When performing a classification analysis, the dependent variable is commonly affected by both qualitative (nominal scale) and ratio scale variables. It is required to encode these categorical variables into numerical values using encoding techniques because machine learning algorithms only take numerical inputs. This blog describes nine different categorical variable encoding methods that can be applied to a categorical dataset.

The different types of encoding techniques are:

  1. One Hot Encoding
  2. Label Encoding
  3. Multi label Binarizer
  4. Leave One Out Encoding
  5. Hashing Encoding
  6. Weight of Evidence
  7. Helmert Encoding
  8. Cat Boost Encoding
  9. James Stein Encoding
  10. M Estimator Encoding
  11. Sum Encoder

ONE HOT ENCODING

The most popular encoding approach is known as One Hot Coding. Every level of the categorical variable is compared to a predetermined reference level. A single variable with n observations and d different values is converted into d binary variables with n observations each using a single hot encoding. Each observation shows whether the dichotomous binary variable is present or absent.

Dataframe:

After One Hot encoding

The presence of 0 and 1 delineates the absence and presence of a particular gender respectively for different rows of a Dataframe

Code:

new_df=pd.get_dummies(columns=[‘Sex’], data=df)

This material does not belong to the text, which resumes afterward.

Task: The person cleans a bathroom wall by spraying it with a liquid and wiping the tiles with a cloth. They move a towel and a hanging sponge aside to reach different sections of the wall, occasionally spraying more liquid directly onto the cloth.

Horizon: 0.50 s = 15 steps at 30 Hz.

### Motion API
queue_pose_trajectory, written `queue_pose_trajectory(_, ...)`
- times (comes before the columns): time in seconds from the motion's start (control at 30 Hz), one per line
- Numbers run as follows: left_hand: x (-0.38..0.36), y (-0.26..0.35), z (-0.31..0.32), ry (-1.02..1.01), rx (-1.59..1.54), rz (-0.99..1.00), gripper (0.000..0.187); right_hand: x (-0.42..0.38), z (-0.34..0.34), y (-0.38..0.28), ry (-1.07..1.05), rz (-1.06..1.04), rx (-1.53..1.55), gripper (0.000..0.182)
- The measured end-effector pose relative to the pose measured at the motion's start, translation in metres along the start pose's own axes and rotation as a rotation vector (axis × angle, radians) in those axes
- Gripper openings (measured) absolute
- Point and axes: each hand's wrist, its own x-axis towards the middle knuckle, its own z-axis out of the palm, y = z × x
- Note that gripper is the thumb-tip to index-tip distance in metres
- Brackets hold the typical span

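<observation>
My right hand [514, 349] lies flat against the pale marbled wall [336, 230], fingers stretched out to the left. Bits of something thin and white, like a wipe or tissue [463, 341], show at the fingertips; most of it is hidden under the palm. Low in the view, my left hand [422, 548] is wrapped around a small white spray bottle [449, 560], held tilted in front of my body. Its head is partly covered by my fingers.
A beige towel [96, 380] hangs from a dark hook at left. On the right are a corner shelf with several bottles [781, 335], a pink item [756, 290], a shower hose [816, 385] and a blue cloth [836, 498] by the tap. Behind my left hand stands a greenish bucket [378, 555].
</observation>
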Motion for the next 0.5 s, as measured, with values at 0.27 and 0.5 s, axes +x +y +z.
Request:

‘get_dummies’ is the function that converts the ‘Sex’ column into dummy variables

2. Label Encoding:

Each label of a categorical data variable is allocated to the most appropriate integer number in the label encoding technique. Although this approach is quite straightforward, it might be challenging to identify the appropriate assignment for a given issue (especially with categorical variables representing unordered data). While label encoding transforms the data into machine-readable form, it also gives each class of data a distinct number (beginning at 0). This could cause priority concerns to emerge during the training of data sets. A label with a high value could be given more priority than one with a low value.

Dataframe:

After Label Encoding:

0,1,2 represents Female, Male, Non/binary respectively

Code:

from sklearn.preprocessing import LabelEncoder

le=LabelEncoder()

df[‘Sex’]=le.fit_transform(df[‘Sex’])

‘LabelEncoder ’ is the function that encodes categorical column ‘sex’ to numerical value.

3.Label Binarizer

In a matrix where each variable is represented as a column, LabelBinarizer converts each variable to binary. In other words, it will convert a list into a matrix with exactly as many columns as there are unique values in the input collection.
The output matrix, which has each of the input labels [1, 10, 12] as a column, is a three-column matrix. then it will be indicated (binary) whether your instances (observations) relate to label 1 or 10 or 12 if they are any of the numbers 1, 10, or 12.

Dataframe:

After Label Binarizer

Label Binarizer is similar to One hot encoding, the resultant is in the form of an np.array rather than a Dataframe

Code:

from sklearn.preprocessing import LabelBinarizer
lb = LabelBinarizer()
new_df[‘Sex’]=lb.fit_transform(df[‘Sex’])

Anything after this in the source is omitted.